◆ **PROMPT**
The lines below are to be quoted exactly, from the first through the one that contains "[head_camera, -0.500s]".

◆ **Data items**
------------------------------------

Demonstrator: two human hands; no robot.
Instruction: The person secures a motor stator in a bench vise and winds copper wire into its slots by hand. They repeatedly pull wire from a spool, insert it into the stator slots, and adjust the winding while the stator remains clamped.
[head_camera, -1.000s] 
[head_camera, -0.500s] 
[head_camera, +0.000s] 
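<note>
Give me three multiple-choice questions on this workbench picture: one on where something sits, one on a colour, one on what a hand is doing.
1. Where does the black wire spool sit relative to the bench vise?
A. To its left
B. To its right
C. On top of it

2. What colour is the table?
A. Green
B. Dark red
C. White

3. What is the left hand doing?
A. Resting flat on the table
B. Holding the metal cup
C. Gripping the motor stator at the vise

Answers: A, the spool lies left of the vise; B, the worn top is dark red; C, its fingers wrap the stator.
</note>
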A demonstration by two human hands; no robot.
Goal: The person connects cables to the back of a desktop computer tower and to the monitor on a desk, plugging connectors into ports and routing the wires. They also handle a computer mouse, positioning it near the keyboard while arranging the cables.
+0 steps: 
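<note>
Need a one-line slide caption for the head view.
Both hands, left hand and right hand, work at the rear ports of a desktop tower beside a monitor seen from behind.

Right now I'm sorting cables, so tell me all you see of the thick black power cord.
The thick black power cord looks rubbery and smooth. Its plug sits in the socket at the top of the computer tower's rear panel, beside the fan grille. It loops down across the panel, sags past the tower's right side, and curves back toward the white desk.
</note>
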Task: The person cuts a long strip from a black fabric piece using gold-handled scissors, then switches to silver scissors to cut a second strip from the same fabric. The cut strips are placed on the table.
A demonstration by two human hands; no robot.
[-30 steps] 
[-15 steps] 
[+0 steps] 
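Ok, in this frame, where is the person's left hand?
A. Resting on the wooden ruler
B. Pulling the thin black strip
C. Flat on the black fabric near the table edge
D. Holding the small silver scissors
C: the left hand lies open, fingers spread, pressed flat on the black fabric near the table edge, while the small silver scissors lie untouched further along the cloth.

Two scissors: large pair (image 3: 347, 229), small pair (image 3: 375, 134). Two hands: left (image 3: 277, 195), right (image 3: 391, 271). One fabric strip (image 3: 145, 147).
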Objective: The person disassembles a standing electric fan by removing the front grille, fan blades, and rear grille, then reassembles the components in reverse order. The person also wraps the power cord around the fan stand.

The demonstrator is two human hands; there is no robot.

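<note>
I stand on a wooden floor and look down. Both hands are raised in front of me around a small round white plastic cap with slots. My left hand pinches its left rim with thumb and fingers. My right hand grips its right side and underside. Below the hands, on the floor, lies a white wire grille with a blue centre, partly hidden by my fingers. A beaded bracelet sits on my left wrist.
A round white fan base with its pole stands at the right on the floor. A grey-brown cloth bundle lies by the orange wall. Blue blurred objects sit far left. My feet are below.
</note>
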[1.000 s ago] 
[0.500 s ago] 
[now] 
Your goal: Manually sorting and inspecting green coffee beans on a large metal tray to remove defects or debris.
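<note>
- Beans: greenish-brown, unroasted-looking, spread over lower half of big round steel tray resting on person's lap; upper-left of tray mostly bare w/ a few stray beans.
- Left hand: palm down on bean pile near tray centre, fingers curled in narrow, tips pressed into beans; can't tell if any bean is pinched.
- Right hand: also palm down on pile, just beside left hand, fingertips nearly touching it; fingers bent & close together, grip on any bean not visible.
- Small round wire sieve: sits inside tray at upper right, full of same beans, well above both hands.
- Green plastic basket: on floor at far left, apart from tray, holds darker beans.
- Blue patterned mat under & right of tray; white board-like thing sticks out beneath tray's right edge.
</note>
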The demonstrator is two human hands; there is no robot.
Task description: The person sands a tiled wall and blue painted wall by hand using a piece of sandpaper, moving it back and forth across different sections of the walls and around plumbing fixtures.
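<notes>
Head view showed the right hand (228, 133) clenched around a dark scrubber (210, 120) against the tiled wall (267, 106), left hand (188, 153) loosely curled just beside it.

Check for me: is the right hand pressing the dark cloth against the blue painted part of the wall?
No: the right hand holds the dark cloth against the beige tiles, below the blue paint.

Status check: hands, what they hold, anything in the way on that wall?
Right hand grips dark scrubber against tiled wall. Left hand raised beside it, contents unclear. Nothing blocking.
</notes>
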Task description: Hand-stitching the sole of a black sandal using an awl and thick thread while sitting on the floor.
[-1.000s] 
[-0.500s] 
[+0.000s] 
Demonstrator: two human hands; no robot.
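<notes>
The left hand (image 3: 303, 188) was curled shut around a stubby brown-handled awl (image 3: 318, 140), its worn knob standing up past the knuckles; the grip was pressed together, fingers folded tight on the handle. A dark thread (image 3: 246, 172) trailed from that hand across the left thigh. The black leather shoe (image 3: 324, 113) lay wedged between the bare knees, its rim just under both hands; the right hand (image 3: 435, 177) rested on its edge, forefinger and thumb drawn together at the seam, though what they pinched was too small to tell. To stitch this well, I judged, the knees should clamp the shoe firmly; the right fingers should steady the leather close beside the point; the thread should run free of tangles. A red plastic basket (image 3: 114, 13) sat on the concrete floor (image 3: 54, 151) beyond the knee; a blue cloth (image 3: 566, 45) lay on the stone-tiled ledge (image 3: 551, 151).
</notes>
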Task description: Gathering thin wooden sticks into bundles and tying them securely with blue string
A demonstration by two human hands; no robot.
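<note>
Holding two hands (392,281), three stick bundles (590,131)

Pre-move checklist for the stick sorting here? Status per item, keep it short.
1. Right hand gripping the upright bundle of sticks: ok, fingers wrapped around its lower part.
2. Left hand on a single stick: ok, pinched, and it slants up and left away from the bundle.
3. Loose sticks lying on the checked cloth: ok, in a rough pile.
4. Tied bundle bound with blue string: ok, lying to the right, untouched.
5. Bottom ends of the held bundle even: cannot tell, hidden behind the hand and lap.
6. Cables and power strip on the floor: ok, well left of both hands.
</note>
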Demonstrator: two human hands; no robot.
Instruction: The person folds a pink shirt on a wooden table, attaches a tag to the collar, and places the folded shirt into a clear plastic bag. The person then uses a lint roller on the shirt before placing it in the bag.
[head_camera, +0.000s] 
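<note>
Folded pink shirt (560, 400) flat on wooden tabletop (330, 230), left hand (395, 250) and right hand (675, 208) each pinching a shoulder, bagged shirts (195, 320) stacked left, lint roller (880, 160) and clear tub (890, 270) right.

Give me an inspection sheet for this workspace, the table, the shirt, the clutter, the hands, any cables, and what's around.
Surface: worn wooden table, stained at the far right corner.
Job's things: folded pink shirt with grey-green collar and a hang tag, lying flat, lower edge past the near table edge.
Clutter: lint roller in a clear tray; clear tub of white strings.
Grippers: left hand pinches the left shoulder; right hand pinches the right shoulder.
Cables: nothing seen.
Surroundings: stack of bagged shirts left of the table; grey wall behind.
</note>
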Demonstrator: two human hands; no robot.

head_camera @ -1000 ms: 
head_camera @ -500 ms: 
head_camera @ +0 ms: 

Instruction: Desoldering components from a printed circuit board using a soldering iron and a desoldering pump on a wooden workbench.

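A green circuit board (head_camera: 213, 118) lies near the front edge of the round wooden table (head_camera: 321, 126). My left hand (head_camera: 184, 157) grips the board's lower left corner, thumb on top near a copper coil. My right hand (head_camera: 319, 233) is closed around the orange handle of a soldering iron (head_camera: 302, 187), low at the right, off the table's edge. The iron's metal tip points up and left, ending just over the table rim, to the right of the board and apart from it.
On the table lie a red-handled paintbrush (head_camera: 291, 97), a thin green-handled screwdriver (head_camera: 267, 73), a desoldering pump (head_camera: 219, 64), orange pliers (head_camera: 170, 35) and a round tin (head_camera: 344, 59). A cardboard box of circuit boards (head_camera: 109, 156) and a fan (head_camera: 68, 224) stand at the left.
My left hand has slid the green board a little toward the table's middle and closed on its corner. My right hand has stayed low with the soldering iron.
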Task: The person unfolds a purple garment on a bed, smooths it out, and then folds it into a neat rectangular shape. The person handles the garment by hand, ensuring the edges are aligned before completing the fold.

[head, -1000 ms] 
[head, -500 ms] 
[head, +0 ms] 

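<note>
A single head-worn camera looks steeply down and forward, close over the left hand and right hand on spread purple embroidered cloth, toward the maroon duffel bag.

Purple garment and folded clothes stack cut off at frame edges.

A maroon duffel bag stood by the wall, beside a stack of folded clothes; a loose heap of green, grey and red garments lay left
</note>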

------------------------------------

◆ **WORKED SOLUTION**
Demonstrator: two human hands; no robot.
Instruction: The person secures a motor stator in a bench vise and winds copper wire into its slots by hand. They repeatedly pull wire from a spool, insert it into the stator slots, and adjust the winding while the stator remains clamped.
[head_camera, -1.000s] 
[head_camera, -0.500s] 

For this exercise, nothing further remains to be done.